Wycliff began to burn, smoldering with a potent mixture of mortification and rage and, yes, heartache. He had fallen for her. She’d betrayed him every step of the way. Nevertheless, he continued to read. How could he not?

Yet the duke is not a man to be constrained, not when there is a wide world of adventures awaiting him.

 

So she listened to him, he thought with a scoff. That was some small crumb of consolation.

He has sunk French ships, battled and outwitted cannibals, survived shipwrecks. As he traveled, he did more than slaughter and whore his way across continents—he kept detailed records and collected specimens of various flora, fauna, and (shudder) insects, all for the advancement of Science. The duke would not just claim a territory like Timbuktu, he would know it and return all of its secrets to England.

 

As Wycliff read these words, he experienced queer twinges in his chest. If he didn’t know better, he might have thought it the feeling of his heart breaking.

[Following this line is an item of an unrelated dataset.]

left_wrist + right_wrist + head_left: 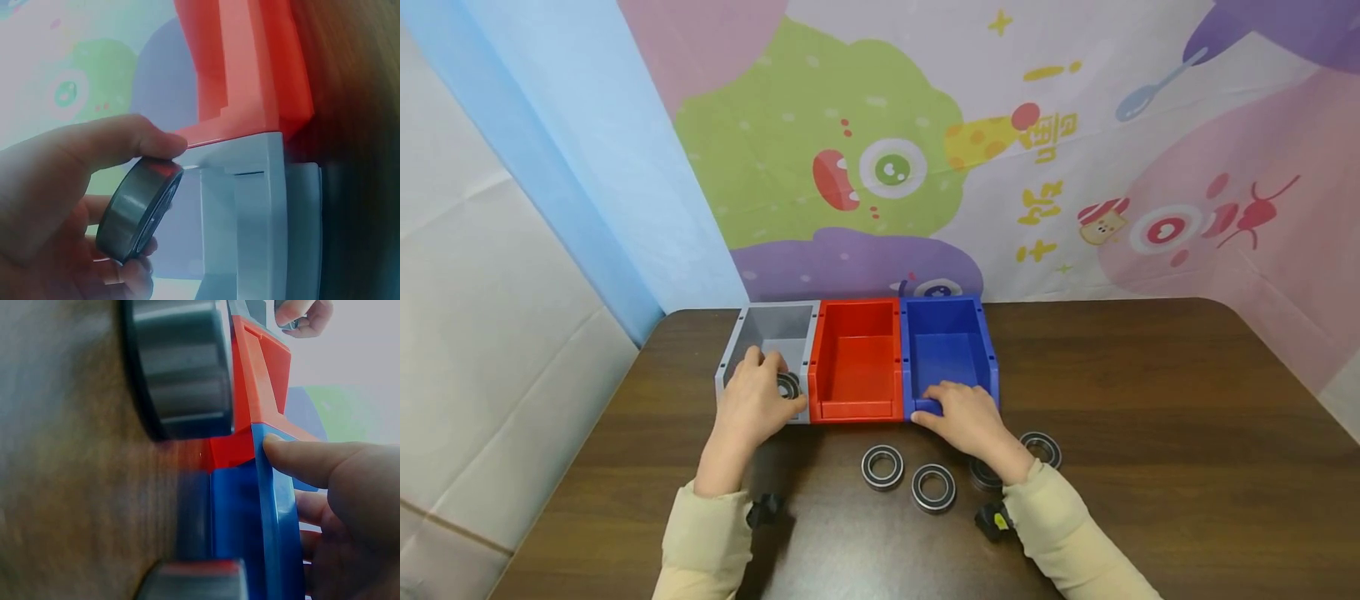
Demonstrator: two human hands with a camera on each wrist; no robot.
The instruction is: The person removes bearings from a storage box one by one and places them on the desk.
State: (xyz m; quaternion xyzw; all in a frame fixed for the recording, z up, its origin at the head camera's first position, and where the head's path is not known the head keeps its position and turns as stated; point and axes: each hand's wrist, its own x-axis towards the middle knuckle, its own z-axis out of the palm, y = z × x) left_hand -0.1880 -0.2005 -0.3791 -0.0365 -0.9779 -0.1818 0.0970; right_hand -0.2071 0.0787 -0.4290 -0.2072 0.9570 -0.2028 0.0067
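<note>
In the head view my left hand (754,398) holds a ball bearing (787,385) over the front of the grey bin (767,312). The left wrist view shows this dark, thick ring (132,209) pinched between thumb and fingers, tilted, close by the bin's front wall. My right hand (962,414) grips the front lip of the blue bin (950,312). In the right wrist view its thumb (294,453) presses on the rim, while the other fingers reach behind the wall, partly hidden.
Between these two bins stands a red bin (859,375), its inside bare. Several bearings lie on the brown table (1150,417), among them one left (868,468), one nearer me (918,490) and one far right (1056,454). The right forearm partly covers another (983,477).
</note>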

This wasn’t the usual rubbish W.G. Meadows—Eliza—wrote each week. She was attempting to build him up in the press after weeks of tearing him down. It was a boring column. But it was full of praise.

Eliza showed no change, no sign of life. Her skin was a ghostly pale. Her breath was faint. She did not look like a traitor or a spy or evil. In fact, she looked like nothing more than a pretty young girl.

The footmen were taking forever with the bathwater. Jenny was probably snogging Thomas the footman in the hall.

Time moved slowly, it seemed, when one’s world was cracking and disintegrating. This paper in his hands wasn’t what he had expected. He didn’t know heads from tales anymore.

Wycliff continued to read: rubbish about him and Lady Shackley and some outrageous yarns Harlan was known to spin to impress women.

He read it all the way to the end, and then again, and again and again. Not once was there mention of the one thing that would have the ton in a collective fit of hysterics: the child.

Eliza had taken his wages, shared his wine, his roof, and nearly shared his bed. But she had lied to him, deceived him, and must have thought him a fool the whole time. While he panted over his housemaid and gave her every consideration, she’d just been taunting him with her feminine wiles. For his secrets.

Good God, he wanted to throttle her. But then he remembered—with a rush of something like relief or excitement or hope—if the Earl of Alvanley was to be trusted, Eliza was worth ten thousand pounds. He needed money. He held proof in his hands.

And she wasn’t the only one who could use seduction to obtain secrets.

With great care, Wycliff folded the page along the same lines.

Jenny returned, ready to give her a bath.

Wycliff decided he would feign ignorance of Eliza’s secret . . . until he learned all of hers. Why had she taken the knife? Did she know her attacker? What happened in Brighton?

These things he wished to know, and he deserved to know.

And then he would turn her in to Lord Alvanley, take the money and set sail for Timbuktu, leaving behind that ocean-eyed beauty with whom he’d
almost
fallen in love.

Chapter 33

 

Awakening

 

W
hen she woke a few hours later, Eliza fervently wished she had not. Her mouth was dry, as if she’d slept with cotton scraps stuffed in her cheeks. Her head throbbed viciously. Moving her arms to rub her temples required strength she simply did not possess.

She drifted off again, awakening to the soft, muted light of morning. The duke sat on a chair beside her bed.
His
bed.

Her room was a narrow garret in the attic, with one small pane of glass and a narrow cot. There was no room for a man in a maid’s bedchamber. This was most certainly not her room, or her bed. It belonged to the duke.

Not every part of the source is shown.